**WHAT IS NEEDED**
Reproduce the listing verbatim through the line with "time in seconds".

**STORED DATA**
========================================================================

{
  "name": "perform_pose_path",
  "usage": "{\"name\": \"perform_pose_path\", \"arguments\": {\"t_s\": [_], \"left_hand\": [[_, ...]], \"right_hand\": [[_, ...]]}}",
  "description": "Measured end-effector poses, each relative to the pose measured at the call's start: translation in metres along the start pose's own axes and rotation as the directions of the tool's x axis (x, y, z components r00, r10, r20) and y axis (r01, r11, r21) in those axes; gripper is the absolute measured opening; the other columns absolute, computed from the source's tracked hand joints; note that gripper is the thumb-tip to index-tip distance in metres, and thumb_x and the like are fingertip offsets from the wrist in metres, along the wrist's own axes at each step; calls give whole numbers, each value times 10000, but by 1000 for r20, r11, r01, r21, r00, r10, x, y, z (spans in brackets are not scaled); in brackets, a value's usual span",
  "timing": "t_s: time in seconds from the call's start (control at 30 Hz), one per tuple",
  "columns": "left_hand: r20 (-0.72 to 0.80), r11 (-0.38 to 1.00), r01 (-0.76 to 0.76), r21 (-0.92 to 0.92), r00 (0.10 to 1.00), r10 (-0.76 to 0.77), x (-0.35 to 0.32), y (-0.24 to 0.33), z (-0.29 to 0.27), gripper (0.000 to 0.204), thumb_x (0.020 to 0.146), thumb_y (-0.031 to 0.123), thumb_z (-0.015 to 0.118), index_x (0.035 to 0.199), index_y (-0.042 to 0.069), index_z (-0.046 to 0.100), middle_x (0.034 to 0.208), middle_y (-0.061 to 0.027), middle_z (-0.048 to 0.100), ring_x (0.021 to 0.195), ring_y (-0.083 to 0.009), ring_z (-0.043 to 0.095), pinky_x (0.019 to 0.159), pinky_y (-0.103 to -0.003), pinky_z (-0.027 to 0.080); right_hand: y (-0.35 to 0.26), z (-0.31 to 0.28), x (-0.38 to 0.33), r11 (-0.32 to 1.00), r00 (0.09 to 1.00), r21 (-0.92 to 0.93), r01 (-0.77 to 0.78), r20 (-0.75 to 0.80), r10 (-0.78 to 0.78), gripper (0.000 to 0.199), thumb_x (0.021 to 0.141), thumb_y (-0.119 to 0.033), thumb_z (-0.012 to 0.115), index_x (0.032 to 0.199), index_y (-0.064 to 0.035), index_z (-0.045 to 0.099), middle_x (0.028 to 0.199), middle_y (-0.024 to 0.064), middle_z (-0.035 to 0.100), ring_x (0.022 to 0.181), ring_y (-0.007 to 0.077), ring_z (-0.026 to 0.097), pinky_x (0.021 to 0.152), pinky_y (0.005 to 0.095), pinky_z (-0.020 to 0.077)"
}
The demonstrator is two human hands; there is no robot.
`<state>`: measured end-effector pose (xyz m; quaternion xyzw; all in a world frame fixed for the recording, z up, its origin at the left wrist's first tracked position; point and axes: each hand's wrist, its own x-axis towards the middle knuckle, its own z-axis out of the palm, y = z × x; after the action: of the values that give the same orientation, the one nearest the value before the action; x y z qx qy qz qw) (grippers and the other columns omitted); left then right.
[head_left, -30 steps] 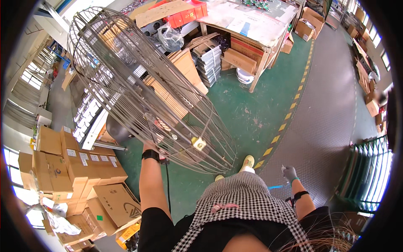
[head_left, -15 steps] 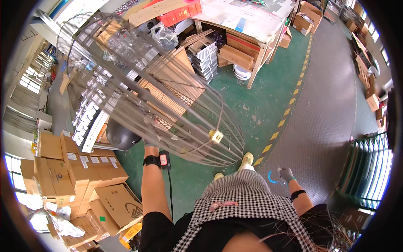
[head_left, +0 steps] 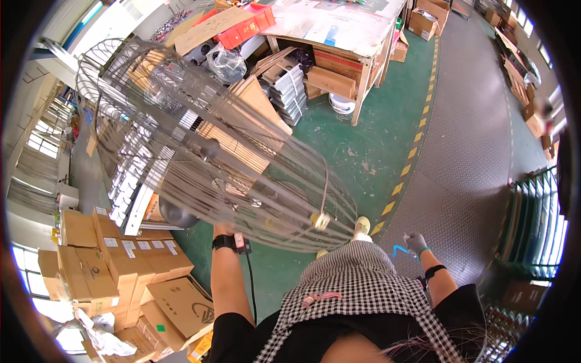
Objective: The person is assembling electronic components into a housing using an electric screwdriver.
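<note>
The tall wire cage (head_left: pixel 218 148) slants across the person's left side, its broad end up toward the upper left and its narrower end down by the feet. Compared with half a second ago, that lower end lies farther to the picture's right and a little lower, over the front of the right shoe (head_left: pixel 362 225). The pale metal fitting (head_left: pixel 321 221) near that end has moved down with it. The bars are smeared, so the cage appears to be in motion rather than settled; the shelves and boxes have slid in view too, so part of the change is the head turning.

The left hand (head_left: pixel 223 209) is behind the bars around the cage's middle; the blurred wires hide the fingers, so whether its grip is clamped on them cannot be told. The gloved right hand (head_left: pixel 416 243) stays well apart from the cage, out over the grey walkway (head_left: pixel 460 181), with a blue strip (head_left: pixel 399 248) just beside its fingers. Whether that grip is together on the strip cannot be told either.

This suggests the cage is being shifted or turned from the left side alone, its lower end swinging across the feet, well short of the worktop (head_left: pixel 305 21).
</note>
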<state>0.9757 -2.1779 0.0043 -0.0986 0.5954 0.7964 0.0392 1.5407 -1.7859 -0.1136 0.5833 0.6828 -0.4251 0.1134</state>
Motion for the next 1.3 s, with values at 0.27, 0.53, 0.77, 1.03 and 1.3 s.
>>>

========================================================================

**RESPONSE TO THIS TASK**
{
  "name": "perform_pose_path",
  "usage": "{\"name\": \"perform_pose_path\", \"arguments\": {\"t_s\": [_], \"left_hand\": [[_, ...]], \"right_hand\": [[_, ...]]}}",
  "description": "Measured end-effector poses, each relative to the pose measured at the call's start: translation in metres along the start pose's own axes and rotation as the directions of the tool's x axis (x, y, z components r00, r10, r20) and y axis (r01, r11, r21) in those axes; gripper is the absolute measured opening; the other columns absolute, computed from the source's tracked hand joints; note that gripper is the thumb-tip to index-tip distance in metres, and thumb_x and the like are fingertip offsets from the wrist in metres, along the wrist's own axes at each step; calls give whole numbers, each value times 10000, but by 1000 for r20, r11, r01, r21, r00, r10, x, y, z (spans in brackets are not scaled); in brackets, a value's usual span",
  "timing": "t_s: time in seconds from the call's start (control at 30 Hz), one per tuple",

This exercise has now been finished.